* **AIM OF THE TASK**
What you give must be exactly the lines of the material from the first through the line that contains "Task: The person", inclusive, and no others.
★ ★ ★ ★
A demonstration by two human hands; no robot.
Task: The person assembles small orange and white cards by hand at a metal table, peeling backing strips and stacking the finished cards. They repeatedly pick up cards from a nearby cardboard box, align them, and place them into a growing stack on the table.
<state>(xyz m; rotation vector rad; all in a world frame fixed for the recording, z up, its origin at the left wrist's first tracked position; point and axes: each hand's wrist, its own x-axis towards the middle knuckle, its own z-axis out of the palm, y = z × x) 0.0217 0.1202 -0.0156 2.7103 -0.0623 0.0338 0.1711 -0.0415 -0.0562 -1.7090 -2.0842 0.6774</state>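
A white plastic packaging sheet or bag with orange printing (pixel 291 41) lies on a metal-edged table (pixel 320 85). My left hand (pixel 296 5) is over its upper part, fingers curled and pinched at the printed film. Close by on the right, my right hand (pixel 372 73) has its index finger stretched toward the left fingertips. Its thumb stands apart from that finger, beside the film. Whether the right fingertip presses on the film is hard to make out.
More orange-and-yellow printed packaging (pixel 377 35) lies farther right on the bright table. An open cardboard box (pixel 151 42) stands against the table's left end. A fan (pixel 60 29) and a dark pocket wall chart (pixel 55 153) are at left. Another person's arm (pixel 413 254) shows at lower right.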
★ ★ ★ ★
* **TASK ANSWER**
A demonstration by two human hands; no robot.
Task: The person assembles small orange and white cards by hand at a metal table, peeling backing strips and stacking the finished cards. They repeatedly pick up cards from a nearby cardboard box, align them, and place them into a growing stack on the table.

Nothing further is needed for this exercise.